The other aspect that investors should pay attention to is MPW’s leverage. MPW reduced its total debt at the end of the third quarter to less than $10 billion. MPW has $1.3 billion allocated to its debt as part of its second and third quarter transactions, bringing its adjusted net debt to $8.17 billion after all proceeds are collected. This keeps MPW’s EBITDA to total debt ratio in line with its peers at 6.52x, and once adjustments are made to MPW’s net debt, this ratio falls below 6x.
MPW’s valuation is still very cheap due to what I believe is unwarranted selling throughout 2022.
To provide an accurate view, I will compare MPW to the following healthcare REITs:
- Healthpeak properties (PEAK)
- Health Care Real Estate Trust (HOUR)
- Physicians’ Real Estate Trust (DOC)
- Domestic Health Investors (INSA)
- Sabra Health Care (SBRA)
- Omega Health Investors (IHO)
When I compare REITs, I look at the price of the FFO I’m paying and how a REIT is trading against its respective peers. MPW is still trading at a discounted valuation, as its price to FFO is 6.34x compared to its peer group average of 11.02x. Since there was no impact on MPW’s FFO, it appears undervalued relative to other healthcare REITs.
The MPW has a total debt of $9.48 billion, and I am using this figure because the adjustments have not gone into effect. MPW is limited and does not pose leverage liability like SBRA does. MPW’s EBITDA to total debt ratio of 6.52x is more than adequate when looking at its peers and once the adjustments take effect, it will fall below 6x.
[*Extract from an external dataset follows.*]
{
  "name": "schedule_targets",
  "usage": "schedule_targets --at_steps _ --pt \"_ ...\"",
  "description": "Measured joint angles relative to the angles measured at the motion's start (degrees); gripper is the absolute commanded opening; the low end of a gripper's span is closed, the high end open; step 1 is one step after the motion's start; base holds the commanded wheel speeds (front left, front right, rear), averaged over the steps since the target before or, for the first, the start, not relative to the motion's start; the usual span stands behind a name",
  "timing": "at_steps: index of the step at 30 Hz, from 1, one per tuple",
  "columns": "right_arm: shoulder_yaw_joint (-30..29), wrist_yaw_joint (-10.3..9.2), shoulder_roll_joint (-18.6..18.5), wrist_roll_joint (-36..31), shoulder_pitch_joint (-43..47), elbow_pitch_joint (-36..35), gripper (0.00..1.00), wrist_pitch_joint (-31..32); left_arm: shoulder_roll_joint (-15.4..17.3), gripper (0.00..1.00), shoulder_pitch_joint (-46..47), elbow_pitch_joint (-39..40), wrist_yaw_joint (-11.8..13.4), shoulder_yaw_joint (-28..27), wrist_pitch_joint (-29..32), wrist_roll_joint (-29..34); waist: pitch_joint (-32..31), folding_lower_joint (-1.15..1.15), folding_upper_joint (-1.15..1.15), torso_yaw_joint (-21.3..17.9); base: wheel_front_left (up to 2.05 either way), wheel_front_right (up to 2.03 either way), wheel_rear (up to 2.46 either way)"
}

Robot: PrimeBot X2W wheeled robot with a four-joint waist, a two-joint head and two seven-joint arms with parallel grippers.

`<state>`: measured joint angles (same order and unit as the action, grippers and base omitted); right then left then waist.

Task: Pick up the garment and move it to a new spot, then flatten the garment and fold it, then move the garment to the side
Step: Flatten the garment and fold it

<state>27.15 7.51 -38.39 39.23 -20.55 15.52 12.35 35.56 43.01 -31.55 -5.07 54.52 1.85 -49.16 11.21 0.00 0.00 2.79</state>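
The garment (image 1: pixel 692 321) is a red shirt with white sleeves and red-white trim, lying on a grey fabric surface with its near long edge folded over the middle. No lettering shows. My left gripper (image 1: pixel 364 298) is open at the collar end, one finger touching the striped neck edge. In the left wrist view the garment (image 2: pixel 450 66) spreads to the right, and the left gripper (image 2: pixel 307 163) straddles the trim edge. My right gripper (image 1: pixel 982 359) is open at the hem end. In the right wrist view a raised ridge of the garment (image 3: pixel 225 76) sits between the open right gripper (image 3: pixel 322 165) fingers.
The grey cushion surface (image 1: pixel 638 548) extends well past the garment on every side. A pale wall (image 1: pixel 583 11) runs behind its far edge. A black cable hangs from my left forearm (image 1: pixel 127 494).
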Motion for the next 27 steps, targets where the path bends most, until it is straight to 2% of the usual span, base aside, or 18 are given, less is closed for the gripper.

Shares of MPW are trading at a level where its return has exceeded 10% and is the largest in its peer group. MPW also has the 2nd highest FFO coverage ratio at 156.90%, indicating that its dividend is safe and stronger than many of its peers. From a dividend perspective, MPW offers a high yield and a fully covered dividend, which should reassure investors that it is not a yield trap on the verge of a dividend cut.
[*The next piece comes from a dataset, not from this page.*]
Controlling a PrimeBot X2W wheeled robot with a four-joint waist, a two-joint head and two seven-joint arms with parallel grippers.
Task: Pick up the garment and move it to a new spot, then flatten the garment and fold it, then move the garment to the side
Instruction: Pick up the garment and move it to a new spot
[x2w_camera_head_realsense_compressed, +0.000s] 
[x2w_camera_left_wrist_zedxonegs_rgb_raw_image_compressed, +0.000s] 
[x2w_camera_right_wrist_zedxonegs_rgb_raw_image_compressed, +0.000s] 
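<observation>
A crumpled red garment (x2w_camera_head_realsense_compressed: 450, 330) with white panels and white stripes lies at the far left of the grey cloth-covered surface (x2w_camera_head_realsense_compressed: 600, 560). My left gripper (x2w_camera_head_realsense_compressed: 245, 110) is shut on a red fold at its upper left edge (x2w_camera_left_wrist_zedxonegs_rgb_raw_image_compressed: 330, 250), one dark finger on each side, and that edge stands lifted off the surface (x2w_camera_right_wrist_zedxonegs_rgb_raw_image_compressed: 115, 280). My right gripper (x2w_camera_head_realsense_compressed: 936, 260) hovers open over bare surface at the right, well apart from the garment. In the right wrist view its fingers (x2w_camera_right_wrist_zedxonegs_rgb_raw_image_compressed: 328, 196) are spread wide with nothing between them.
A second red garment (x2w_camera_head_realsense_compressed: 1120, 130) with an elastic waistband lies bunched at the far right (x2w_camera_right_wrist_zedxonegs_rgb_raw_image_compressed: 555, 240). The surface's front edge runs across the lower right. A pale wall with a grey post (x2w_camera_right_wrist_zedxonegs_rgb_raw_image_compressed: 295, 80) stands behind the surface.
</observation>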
MPW’s third-quarter earnings provided further reassurance to news reports throughout the quarter. I believe Mr. Market is wrong and MPW is a broken stock, not a broken company. MPW has delivered its FFO and continues to repay its debt. The issues that Steward was facing appear to have been mitigated going forward with respect to MPW, as its operations will generate positive FCF. I believe MPW is trading at a steep discount to its peer group, and I plan to add more to my position to reduce my price per share and increase the amount of revenue generated from this position. I think we could see MPW shares climb above $15 through the end of 2022 and return to a more reasonable valuation in the first half of 2023.